:: WORK TO COMPLETE ::
Output the number of lines in the entries below with the string "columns" in them, and nothing further.

:: DATA SUPPLIED ::
+ + + + + + +

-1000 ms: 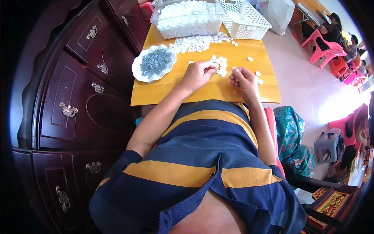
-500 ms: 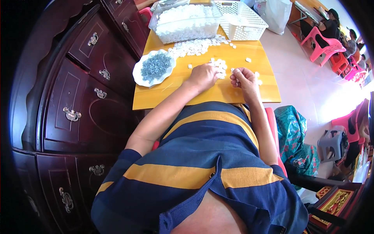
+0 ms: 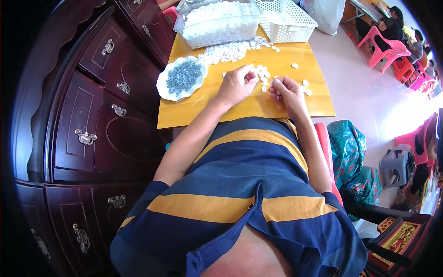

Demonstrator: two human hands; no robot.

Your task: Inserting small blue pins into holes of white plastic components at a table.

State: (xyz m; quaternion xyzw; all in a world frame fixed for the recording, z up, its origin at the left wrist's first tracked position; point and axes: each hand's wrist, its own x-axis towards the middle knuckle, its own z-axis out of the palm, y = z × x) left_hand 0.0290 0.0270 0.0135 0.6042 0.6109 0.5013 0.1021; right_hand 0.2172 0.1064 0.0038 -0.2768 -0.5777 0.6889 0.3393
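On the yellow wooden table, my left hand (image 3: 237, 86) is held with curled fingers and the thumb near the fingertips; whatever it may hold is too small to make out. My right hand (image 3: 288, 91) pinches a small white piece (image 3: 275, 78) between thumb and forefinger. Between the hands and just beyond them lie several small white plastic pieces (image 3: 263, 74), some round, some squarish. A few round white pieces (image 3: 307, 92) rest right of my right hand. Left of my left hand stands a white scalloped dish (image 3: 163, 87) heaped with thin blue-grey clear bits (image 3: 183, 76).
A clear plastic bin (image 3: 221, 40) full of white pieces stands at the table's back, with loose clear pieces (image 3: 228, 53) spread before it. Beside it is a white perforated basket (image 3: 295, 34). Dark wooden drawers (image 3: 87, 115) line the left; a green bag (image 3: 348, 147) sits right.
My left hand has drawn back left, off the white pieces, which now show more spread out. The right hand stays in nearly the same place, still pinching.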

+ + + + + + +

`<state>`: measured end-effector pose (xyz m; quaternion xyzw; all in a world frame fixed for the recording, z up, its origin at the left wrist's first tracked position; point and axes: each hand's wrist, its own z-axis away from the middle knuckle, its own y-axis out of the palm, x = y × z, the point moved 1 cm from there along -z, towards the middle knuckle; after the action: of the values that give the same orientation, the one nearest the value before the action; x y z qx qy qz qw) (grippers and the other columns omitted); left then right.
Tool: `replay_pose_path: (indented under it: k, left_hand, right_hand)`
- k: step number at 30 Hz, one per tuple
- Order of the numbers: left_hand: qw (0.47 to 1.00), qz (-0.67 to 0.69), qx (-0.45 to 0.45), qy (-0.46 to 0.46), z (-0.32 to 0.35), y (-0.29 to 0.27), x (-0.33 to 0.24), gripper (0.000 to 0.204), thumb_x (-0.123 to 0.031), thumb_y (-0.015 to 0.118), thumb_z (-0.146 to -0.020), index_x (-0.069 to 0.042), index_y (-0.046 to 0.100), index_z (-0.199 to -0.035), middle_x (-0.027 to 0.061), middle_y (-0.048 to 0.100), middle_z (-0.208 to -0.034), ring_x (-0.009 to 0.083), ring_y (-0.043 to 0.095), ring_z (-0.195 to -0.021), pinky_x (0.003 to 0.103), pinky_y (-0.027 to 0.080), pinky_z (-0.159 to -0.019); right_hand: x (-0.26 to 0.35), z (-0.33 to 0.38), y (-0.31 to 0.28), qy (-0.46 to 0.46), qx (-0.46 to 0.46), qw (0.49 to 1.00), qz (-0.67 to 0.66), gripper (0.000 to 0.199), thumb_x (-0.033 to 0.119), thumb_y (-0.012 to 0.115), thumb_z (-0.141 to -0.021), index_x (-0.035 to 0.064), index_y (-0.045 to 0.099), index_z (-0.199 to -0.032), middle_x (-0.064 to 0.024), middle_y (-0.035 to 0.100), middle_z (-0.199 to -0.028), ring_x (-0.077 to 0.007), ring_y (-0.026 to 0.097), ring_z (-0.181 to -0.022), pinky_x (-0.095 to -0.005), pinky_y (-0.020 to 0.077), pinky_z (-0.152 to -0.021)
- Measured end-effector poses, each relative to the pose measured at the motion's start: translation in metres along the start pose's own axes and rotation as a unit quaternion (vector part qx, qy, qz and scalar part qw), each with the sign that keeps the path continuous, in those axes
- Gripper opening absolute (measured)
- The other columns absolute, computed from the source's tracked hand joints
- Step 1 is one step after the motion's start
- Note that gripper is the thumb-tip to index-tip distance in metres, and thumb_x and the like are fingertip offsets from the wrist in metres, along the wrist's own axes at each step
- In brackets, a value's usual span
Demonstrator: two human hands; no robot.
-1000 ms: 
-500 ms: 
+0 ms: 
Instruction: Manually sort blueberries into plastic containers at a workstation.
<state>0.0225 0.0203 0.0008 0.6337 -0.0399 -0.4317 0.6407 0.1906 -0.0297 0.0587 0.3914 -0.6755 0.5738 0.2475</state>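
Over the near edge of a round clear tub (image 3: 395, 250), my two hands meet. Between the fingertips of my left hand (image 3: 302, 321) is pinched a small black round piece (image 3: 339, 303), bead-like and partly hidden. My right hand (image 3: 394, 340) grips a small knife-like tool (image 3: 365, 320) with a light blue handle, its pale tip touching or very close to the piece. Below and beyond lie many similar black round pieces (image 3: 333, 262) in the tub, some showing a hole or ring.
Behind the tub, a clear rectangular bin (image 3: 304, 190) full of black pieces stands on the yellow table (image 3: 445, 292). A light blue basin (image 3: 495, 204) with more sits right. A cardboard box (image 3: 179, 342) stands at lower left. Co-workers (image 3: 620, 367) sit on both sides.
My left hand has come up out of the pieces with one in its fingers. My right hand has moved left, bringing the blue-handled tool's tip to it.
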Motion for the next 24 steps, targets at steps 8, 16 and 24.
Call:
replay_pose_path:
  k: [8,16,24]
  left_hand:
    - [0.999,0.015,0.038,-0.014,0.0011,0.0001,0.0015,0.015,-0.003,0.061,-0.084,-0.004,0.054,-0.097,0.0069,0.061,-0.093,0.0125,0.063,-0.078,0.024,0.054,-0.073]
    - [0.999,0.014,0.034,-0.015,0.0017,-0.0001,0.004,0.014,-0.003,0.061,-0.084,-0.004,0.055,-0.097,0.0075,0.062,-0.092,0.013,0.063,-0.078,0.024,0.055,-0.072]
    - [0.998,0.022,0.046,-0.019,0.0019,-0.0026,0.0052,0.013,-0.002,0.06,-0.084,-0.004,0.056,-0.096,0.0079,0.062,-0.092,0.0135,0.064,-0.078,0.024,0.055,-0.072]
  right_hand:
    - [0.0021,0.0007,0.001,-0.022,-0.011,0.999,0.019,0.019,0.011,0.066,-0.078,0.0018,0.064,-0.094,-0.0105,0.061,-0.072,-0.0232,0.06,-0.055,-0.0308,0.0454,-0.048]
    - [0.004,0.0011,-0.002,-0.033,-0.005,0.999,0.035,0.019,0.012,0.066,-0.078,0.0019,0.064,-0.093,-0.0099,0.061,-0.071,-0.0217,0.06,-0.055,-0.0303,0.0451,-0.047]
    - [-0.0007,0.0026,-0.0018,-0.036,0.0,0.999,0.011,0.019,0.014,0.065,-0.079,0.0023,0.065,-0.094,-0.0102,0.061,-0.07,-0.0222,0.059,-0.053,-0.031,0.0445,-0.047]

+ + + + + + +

:: WRITTEN ANSWER ::
2